Caffeine intake linked to less severe lupus

Caffeine may protect against lupus according to researchers who found an inverse relationship between caffeine consumption and SLE disease activity.

People with SLE who consumed higher levels of caffeine – the equivalent of two to three cups of coffee per day – had significantly lower levels of disease activity as measured by the SLE Disease Activity Index 2000 (SLEDAI-2K) – compared to people with a low intake of caffeine, according to a study conducted at the Lupus Clinic, Sapienza University of Rome.

The study, based on prospective caffeine intake questionnaires for 89 patients with lupus – also found that the apparently protective effect of caffeine was mirrored by an inverse relationship between caffeine and inflammatory cytokine levels.

Conversely, a low caffeine intake was associated with more frequent major organ involvement – such as renal and neuropsychiatric manifestations – and anti-dsDNA positivity.

The findings – from the first reported investigation into caffeine and lupus activity – are likely explained by the effects of caffeine to down-regulate mRNA levels of key inflammation-related genes in peripheral blood mononuclear cells (PBMCs), and reduce levels of interferons and interleukins, the study investigators said.

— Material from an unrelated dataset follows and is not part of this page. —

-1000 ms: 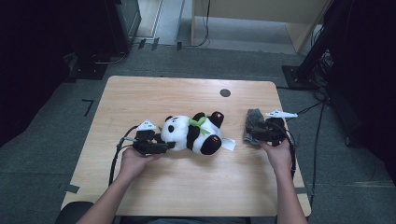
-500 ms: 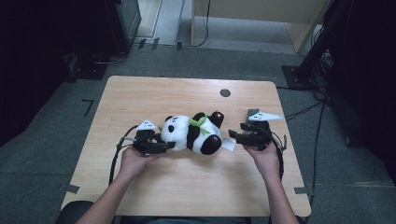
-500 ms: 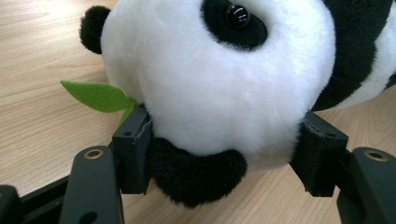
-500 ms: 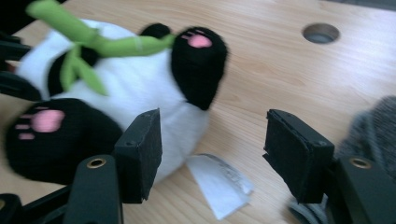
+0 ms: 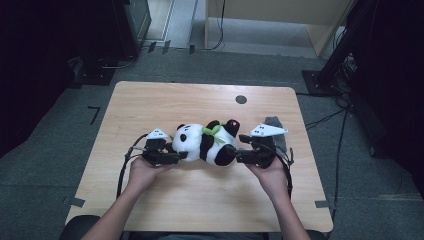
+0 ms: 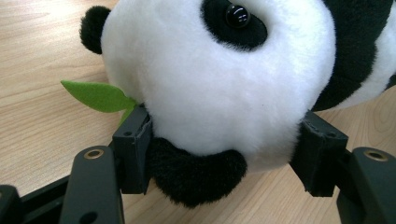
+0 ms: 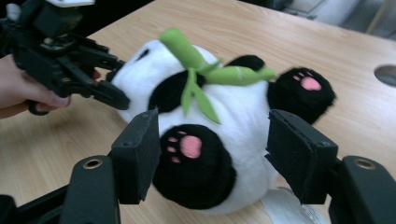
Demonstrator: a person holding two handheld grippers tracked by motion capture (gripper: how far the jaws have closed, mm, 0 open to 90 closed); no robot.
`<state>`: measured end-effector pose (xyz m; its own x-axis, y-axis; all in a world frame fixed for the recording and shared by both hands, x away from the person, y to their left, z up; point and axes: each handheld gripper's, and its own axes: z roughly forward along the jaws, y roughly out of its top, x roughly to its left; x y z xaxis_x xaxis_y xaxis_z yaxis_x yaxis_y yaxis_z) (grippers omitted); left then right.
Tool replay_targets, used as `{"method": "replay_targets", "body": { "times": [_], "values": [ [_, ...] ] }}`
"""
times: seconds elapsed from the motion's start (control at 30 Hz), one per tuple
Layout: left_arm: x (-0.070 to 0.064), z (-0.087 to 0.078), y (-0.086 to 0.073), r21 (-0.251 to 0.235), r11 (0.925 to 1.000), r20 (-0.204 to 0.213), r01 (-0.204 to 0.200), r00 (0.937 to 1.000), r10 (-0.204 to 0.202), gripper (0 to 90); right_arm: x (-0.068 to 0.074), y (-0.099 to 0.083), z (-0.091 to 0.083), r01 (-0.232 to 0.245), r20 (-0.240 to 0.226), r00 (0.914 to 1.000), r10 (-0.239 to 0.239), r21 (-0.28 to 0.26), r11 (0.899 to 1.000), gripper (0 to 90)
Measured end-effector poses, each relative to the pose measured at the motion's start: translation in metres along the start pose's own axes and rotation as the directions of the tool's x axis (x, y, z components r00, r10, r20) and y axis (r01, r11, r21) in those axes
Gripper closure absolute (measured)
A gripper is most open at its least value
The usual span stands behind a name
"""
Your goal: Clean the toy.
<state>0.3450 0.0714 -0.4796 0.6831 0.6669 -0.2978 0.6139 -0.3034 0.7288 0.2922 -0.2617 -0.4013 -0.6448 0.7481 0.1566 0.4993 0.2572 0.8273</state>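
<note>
The left gripper point(image 5: 172, 156) sits at the head end of the plush panda point(image 5: 207, 142), held in the person's left hand point(image 5: 142, 172) near the middle of the wooden table point(image 5: 150, 100). In the left gripper view its two black jaws stand on either side of the panda's white head point(image 6: 219, 79), both pads pressed into the fur, so it is clamped on the toy there; a black ear point(image 6: 201, 175) bulges out between the jaws toward the camera, and a green felt leaf point(image 6: 95, 95) pokes out beside one jaw.

The right gripper point(image 5: 240, 152), in the person's right hand point(image 5: 272, 172), is at the opposite end of the toy. In the right gripper view its jaws are spread wide with the panda's rear between them: a black foot with pink paw pads point(image 7: 191, 158) lies just beside one pad, and there is a visible gap at the other pad, so this gripper is apart and not squeezing.

The panda lies on its back across the table, lengthwise between the two grippers, head toward the left one and feet toward the right one. A green bamboo sprig point(image 7: 205, 70) rests across its chest, and a second foot with a pink pad point(image 7: 303, 88) points up and away. A dark grey cloth point(image 5: 275, 125) lies on the table just behind the right gripper, and a round hole point(image 5: 241, 99) sits near the table's far edge
</note>
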Motion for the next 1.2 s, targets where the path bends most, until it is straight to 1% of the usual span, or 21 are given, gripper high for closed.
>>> {"method": "replay_targets", "body": {
  "times": [0.1, 0.13, 0.2, 0.23, 0.27, 0.33, 0.43, 0.5, 0.57, 0.6, 0.67, 0.73, 0.8, 0.83, 0.87, 0.97, 1.03, 1.13, 1.2],
  "values": [
    [0.0, 0.0, 0.0, 0.0, 1.0, 0.001, 0.001, 1.0, -0.001, 33.3, 0.007, -0.002, 0.006, 0.026, -0.011, 0.9996, -0.026, 0.011, 1.0, 28.9],
    [0.0, 0.0, 0.0, 0.001, 1.0, 0.001, -0.001, 1.0, 0.001, 33.3, 0.008, -0.004, 0.01, 0.032, -0.004, 0.9995, -0.032, 0.023, 0.999, 27.0],
    [0.0, 0.0, 0.0, 0.002, 1.0, 0.002, -0.004, 1.0, 0.004, 33.3, 0.01, -0.01, 0.017, 0.048, 0.036, 0.9981, -0.05, 0.041, 0.998, 24.4],
    [0.0, 0.0, 0.0, 0.002, 1.0, 0.001, -0.004, 1.0, 0.004, 33.3, 0.01, -0.014, 0.021, 0.053, 0.043, 0.9975, -0.055, 0.048, 0.997, 22.8],
    [0.0, 0.0, 0.0, 0.002, 1.0, 0.001, -0.004, 1.0, 0.004, 33.3, 0.01, -0.017, 0.024, 0.049, 0.036, 0.9981, -0.051, 0.055, 0.997, 21.2],
    [0.001, 0.0, 0.0, 0.0, 1.0, 0.003, -0.001, 1.0, 0.001, 33.3, 0.009, -0.022, 0.028, 0.037, 0.05, 0.9979, -0.04, 0.054, 0.998, 19.9],
    [0.001, 0.0, 0.0, -0.001, 1.0, 0.003, 0.001, 1.0, -0.001, 33.3, 0.004, -0.028, 0.033, 0.011, 0.018, 0.9998, -0.012, 0.045, 0.999, 19.3],
    [0.001, 0.0, 0.0, 0.0, 1.0, 0.003, 0.001, 1.0, -0.001, 33.3, 0.001, -0.032, 0.037, -0.008, -0.022, 0.9997, 0.009, 0.051, 0.999, 16.2],
    [0.001, 0.0, 0.0, -0.001, 1.0, 0.004, 0.004, 1.0, -0.004, 33.3, 0.0, -0.035, 0.043, -0.014, -0.025, 0.9996, 0.016, 0.063, 0.998, 15.8],
    [0.001, 0.0, 0.0, -0.002, 1.0, 0.005, 0.005, 1.0, -0.005, 33.3, 0.0, -0.037, 0.047, -0.013, -0.017, 0.9998, 0.014, 0.068, 0.998, 14.1],
    [0.001, 0.0, 0.0, -0.002, 1.0, 0.006, 0.008, 0.9999, -0.008, 33.5, 0.002, -0.039, 0.052, -0.012, -0.017, 0.9998, 0.014, 0.067, 0.998, 12.7],
    [0.001, 0.0, 0.0, -0.002, 0.9999, 0.01, 0.013, 0.9999, -0.013, 33.7, 0.001, -0.039, 0.055, -0.025, -0.004, 0.9997, 0.025, 0.052, 0.998, 12.6],
    [0.0, 0.0, 0.0, -0.002, 0.9999, 0.01, 0.015, 0.9998, -0.015, 33.9, 0.0, -0.04, 0.057, -0.037, -0.006, 0.9993, 0.037, 0.034, 0.999, 12.2],
    [0.0, 0.0, 0.0, -0.002, 0.9999, 0.01, 0.014, 0.9998, -0.014, 34.0, -0.001, -0.042, 0.057, -0.039, -0.012, 0.9991, 0.04, 0.029, 0.999, 13.0],
    [0.0, 0.0, 0.0, -0.003, 0.9999, 0.011, 0.015, 0.9998, -0.015, 34.0, -0.001, -0.043, 0.058, -0.029, -0.006, 0.9996, 0.029, 0.021, 0.999, 15.0],
    [-0.001, 0.001, 0.0, -0.005, 0.9999, 0.009, 0.014, 0.9999, -0.014, 34.1, -0.003, -0.044, 0.059, 0.01, 0.016, 0.9998, -0.011, 0.018, 1.0, 22.1],
    [-0.001, 0.001, 0.0, -0.009, 1.0, 0.002, 0.003, 1.0, -0.003, 34.1, -0.003, -0.044, 0.059, 0.022, 0.025, 0.9994, -0.022, 0.015, 1.0, 27.2],
    [-0.002, 0.0, 0.001, -0.025, 0.9996, -0.012, -0.011, 0.9999, 0.011, 33.9, -0.003, -0.041, 0.058, 0.031, 0.03, 0.999, -0.032, 0.017, 0.999, 41.0],
    [-0.002, -0.001, 0.002, -0.034, 0.9993, -0.013, -0.016, 0.9998, 0.016, 33.3, -0.001, -0.035, 0.056, 0.037, 0.038, 0.9986, -0.038, 0.033, 0.999, 48.2]
  ]
}}
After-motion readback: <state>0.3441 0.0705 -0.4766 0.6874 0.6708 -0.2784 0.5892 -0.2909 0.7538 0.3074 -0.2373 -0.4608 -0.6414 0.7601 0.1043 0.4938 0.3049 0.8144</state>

Caffeine could also have more general anti-inflammatory effects as an inhibitor of the phosphodiesterase pathways to increase  intracellular cAMP and activate protein kinase A.

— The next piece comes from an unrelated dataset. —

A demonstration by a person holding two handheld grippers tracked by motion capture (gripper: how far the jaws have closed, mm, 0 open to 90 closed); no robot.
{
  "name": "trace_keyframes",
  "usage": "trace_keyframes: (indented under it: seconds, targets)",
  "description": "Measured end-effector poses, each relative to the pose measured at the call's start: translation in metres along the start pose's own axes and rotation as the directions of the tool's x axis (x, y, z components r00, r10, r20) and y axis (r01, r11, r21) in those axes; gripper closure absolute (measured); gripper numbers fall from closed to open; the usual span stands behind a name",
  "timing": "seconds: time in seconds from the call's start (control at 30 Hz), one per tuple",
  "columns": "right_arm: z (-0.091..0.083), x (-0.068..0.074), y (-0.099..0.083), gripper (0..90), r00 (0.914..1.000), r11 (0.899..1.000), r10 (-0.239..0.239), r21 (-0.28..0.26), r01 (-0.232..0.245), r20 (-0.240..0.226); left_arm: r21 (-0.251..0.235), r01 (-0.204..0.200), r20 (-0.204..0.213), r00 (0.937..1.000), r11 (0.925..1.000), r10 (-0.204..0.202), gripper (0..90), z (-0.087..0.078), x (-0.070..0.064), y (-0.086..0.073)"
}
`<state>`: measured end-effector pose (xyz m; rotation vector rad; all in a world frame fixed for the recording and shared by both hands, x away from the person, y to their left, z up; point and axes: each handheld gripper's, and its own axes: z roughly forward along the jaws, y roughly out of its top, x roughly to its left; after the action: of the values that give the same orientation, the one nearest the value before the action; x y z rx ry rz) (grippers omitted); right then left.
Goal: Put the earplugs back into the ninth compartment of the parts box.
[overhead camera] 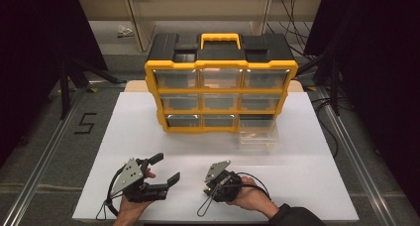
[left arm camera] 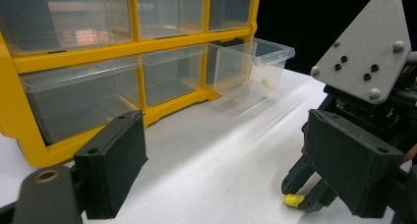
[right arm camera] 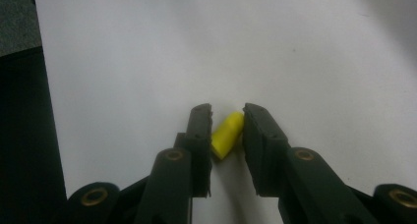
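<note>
A small yellow capsule-shaped piece (right arm camera: 227, 134) lies on the white table top between the jaws of my right gripper (right arm camera: 226, 115), which is shut on it. In the left gripper view the same piece (left arm camera: 293, 200) pokes out under the right gripper's tips (left arm camera: 305, 200), low against the table. My right gripper (overhead camera: 208, 188) is at the front centre of the table, pointing down. To its left, my left gripper (overhead camera: 167, 168) stands open and holds nothing; its jaws (left arm camera: 231, 165) face the cabinet.
A yellow and black drawer cabinet (overhead camera: 220, 94) with clear drawers stands at the back of the white table (overhead camera: 307, 176). Its bottom right drawer (overhead camera: 257, 134) is pulled out, and a small pale piece (left arm camera: 266, 81) lies inside it. The floor drops off on both sides.
</note>
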<state>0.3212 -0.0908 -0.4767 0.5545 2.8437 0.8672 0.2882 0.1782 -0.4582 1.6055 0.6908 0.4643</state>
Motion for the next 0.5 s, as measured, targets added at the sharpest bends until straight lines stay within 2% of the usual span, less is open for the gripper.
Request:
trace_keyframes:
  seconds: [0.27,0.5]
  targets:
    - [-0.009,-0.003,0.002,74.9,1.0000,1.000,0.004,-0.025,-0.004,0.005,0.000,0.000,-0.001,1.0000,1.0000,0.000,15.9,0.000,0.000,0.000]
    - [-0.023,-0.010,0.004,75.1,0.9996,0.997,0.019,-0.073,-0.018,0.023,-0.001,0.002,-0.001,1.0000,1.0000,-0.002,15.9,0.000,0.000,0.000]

“By using this mechanism, caffeine could interact with different components of the immune system, suppressing the release of proinflammatory cytokines, influencing the activity of macrophages and natural killer cells, reducing T and B cells proliferation and, ultimately, antibodies production, they wrote in Lupus journal

In the study, a significant  inverse correlation was between both SLEDAI-2K values and levels of levels of IL-6, IL-10, IL-17, IL-27, IFNc , IFNa  and BLyS as measured by blood sampling, with increasing levels of caffeine consumption over seven day period: <29.1 mg/day (group 1), 29.2–153.7 mg/day (group 2), 153.8–376.5 mg/day (group 3) and  >376.6 mg/day (group 4).

Patients with little or no caffeine consumption (group 1) also showed more frequent lupus nephritis (37.5% vs 11.1%) and neuropsychiatric manifestations (25.0% vs  11.1%) than those with the highest caffeine consumption (group 4).

The study authors said the findings supported the hypothesis that cytokines such as IFN alpha are implicated in SLE pathogenesis: via defective immune regulation and uncontrolled lymphocyte activation as well as in increased antigen-presenting cell maturation, expansion of local immune response and tissue infiltration. Similarly a pathogenic role of IL-6 and IL-17 in SLE might be mediated by caffeine, they said.

“Thus, we could speculate that, through the modulation of serum cytokine levels, caffeine could influence disease activity and phenotype. In our cohort, patients with a low caffeine consumption showed a more severe disease phenotype, characterised by renal and neuropsychiatric involvement,” they concluded.